Activity:
Copy the listing below in full, exactly as given.

Available data:
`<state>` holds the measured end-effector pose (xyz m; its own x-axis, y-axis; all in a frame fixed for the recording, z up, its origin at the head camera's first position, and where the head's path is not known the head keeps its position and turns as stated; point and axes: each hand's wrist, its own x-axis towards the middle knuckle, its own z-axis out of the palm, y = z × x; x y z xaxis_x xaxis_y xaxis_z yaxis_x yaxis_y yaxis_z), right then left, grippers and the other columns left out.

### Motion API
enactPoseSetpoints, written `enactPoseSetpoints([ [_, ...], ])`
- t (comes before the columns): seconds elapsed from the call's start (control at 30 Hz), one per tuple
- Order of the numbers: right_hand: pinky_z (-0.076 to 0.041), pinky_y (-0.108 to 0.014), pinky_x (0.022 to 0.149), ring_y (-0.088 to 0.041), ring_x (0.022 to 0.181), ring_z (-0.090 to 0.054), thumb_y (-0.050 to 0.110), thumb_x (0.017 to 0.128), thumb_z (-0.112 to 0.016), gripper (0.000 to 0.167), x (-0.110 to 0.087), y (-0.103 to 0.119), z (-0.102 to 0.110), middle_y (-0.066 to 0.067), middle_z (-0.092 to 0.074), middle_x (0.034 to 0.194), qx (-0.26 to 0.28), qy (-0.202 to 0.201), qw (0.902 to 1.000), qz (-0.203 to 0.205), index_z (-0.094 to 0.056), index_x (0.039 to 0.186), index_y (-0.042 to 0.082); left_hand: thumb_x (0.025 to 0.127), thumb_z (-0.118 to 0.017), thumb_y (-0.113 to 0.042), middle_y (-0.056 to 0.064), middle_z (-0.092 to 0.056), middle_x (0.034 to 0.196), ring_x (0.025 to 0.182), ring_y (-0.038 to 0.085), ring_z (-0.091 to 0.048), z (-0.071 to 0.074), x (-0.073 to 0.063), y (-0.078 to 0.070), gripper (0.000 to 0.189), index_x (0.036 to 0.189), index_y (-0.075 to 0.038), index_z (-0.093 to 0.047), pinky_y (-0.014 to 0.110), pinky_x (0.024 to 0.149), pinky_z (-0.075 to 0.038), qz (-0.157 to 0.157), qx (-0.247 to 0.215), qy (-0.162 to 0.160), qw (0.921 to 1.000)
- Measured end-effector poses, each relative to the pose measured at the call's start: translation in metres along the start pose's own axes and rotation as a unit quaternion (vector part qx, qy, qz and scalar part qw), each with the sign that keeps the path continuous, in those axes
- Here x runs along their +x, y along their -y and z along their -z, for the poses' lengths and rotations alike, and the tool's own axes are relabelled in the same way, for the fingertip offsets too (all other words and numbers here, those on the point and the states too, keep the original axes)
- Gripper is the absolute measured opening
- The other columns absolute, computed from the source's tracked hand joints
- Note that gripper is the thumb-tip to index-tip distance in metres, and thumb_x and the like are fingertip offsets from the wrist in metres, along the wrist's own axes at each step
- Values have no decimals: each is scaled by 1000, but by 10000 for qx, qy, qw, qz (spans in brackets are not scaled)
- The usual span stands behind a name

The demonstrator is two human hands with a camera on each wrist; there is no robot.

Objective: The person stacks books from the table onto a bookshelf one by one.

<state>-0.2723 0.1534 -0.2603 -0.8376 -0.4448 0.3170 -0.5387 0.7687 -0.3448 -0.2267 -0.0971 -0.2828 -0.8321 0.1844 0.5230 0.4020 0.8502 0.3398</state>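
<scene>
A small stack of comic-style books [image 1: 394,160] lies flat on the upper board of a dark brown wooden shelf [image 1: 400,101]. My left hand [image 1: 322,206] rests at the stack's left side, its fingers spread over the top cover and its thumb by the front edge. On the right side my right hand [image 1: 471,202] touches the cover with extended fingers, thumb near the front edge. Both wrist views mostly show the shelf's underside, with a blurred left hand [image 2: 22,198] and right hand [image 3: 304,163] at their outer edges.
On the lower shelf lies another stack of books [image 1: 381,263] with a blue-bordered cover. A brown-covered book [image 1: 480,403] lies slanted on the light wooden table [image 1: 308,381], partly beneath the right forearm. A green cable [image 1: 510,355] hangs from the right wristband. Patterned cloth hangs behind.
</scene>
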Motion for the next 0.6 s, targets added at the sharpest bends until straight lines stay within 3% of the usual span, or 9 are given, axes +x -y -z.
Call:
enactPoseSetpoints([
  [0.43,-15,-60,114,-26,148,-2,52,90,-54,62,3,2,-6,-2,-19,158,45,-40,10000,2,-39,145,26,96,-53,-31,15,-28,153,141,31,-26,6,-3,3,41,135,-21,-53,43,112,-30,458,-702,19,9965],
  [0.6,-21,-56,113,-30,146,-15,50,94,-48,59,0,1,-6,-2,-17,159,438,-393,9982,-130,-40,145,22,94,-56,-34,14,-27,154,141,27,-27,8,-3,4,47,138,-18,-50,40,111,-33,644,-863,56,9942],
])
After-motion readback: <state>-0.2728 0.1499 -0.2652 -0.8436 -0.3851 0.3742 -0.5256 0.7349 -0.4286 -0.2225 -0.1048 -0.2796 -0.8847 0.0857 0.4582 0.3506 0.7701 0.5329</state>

Exercise result:
`<state>` holds the measured end-effector pose (xyz m; its own x-axis, y-axis; all in a frame fixed for the recording, z up, its origin at the head camera's first position, and where the head's path is not known the head keeps its position and turns as stated; point and axes: each hand's wrist, its own x-axis towards the middle knuckle, its own z-axis out of the palm, y = z × x; x y z xaxis_x xaxis_y xaxis_z yaxis_x yaxis_y yaxis_z), right then left, grippers and the other columns left out.

### Motion API
enactPoseSetpoints, written `enactPoseSetpoints([ [_, ...], ])`
- t (comes before the columns): seconds elapsed from the call's start (control at 30 Hz), one per tuple
- Order of the numbers: right_hand: pinky_z (-0.076 to 0.041), pinky_y (-0.108 to 0.014), pinky_x (0.022 to 0.149), ring_y (-0.088 to 0.041), ring_x (0.022 to 0.181), ring_z (-0.090 to 0.054), thumb_y (-0.050 to 0.110), thumb_x (0.017 to 0.128), thumb_z (-0.112 to 0.016), gripper (0.000 to 0.167), x (-0.110 to 0.087), y (-0.103 to 0.119), z (-0.102 to 0.110), middle_y (-0.066 to 0.067), middle_z (-0.092 to 0.074), middle_x (0.034 to 0.194), qx (-0.26 to 0.28), qy (-0.202 to 0.201), qw (0.902 to 1.000), qz (-0.203 to 0.205), index_z (-0.094 to 0.056), index_x (0.039 to 0.186), index_y (-0.042 to 0.082); left_hand: thumb_x (0.025 to 0.127), thumb_z (-0.118 to 0.017), thumb_y (-0.113 to 0.042), middle_y (-0.056 to 0.064), middle_z (-0.092 to 0.056), middle_x (0.034 to 0.196), ring_x (0.025 to 0.182), ring_y (-0.038 to 0.085), ring_z (-0.091 to 0.048), z (-0.071 to 0.074), x (-0.073 to 0.063), y (-0.078 to 0.070), gripper (0.000 to 0.189), index_x (0.036 to 0.189), index_y (-0.075 to 0.038), index_z (-0.093 to 0.047), pinky_y (-0.014 to 0.110), pinky_x (0.024 to 0.149), pinky_z (-0.075 to 0.038), qz (-0.157 to 0.157), qx (-0.247 to 0.215), qy (-0.162 to 0.160), qw (0.921 to 1.000)
- Measured end-effector poses, each relative to the pose measured at the call's start: translation in metres along the start pose's own axes and rotation as a unit quaternion (vector part qx, qy, qz and scalar part qw), each with the sign that keeps the path continuous, in those axes
- Here x runs along their +x, y along their -y and z along their -z, for the poses' lengths and rotations alike, and the tool's own axes are relabelled in the same way, for the fingertip offsets too (all other words and numbers here, those on the point and the states too, keep the original axes)
- Gripper is the absolute measured opening
- The other columns absolute, computed from the source's tracked hand joints
- Note that gripper is the thumb-tip to index-tip distance in metres, and thumb_x and the like are fingertip offsets from the wrist in metres, along the wrist's own axes at each step
- Values have no decimals: each is scaled by 1000, but by 10000 for qx, qy, qw, qz (spans in brackets are not scaled)
- The usual span stands behind a name

The demonstrator is two human hands with a camera on each wrist; there is no robot.

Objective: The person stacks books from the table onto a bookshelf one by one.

<state>-0.2723 0.1534 -0.2603 -0.8376 -0.4448 0.3170 -0.5387 0.7687 -0.3448 -0.2267 -0.0971 -0.2828 -0.8321 0.1844 0.5230 0.4020 0.8502 0.3398</state>
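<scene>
A small stack of comic-style books [image 1: 394,160] lies flat on the upper board of a dark brown wooden shelf [image 1: 400,101]. My left hand [image 1: 322,206] rests at the stack's left side, its fingers spread over the top cover and its thumb by the front edge. On the right side my right hand [image 1: 471,202] touches the cover with extended fingers, thumb near the front edge. Both wrist views mostly show the shelf's underside, with a blurred left hand [image 2: 22,198] and right hand [image 3: 304,163] at their outer edges.
On the lower shelf lies another stack of books [image 1: 381,263] with a blue-bordered cover. A brown-covered book [image 1: 480,403] lies slanted on the light wooden table [image 1: 308,381], partly beneath the right forearm. A green cable [image 1: 510,355] hangs from the right wristband. Patterned cloth hangs behind.
</scene>
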Motion for the next 0.6 s, targets added at the sharpest bends until straight lines stay within 3% of the usual span, or 9 are given, axes +x -y -z.
Call:
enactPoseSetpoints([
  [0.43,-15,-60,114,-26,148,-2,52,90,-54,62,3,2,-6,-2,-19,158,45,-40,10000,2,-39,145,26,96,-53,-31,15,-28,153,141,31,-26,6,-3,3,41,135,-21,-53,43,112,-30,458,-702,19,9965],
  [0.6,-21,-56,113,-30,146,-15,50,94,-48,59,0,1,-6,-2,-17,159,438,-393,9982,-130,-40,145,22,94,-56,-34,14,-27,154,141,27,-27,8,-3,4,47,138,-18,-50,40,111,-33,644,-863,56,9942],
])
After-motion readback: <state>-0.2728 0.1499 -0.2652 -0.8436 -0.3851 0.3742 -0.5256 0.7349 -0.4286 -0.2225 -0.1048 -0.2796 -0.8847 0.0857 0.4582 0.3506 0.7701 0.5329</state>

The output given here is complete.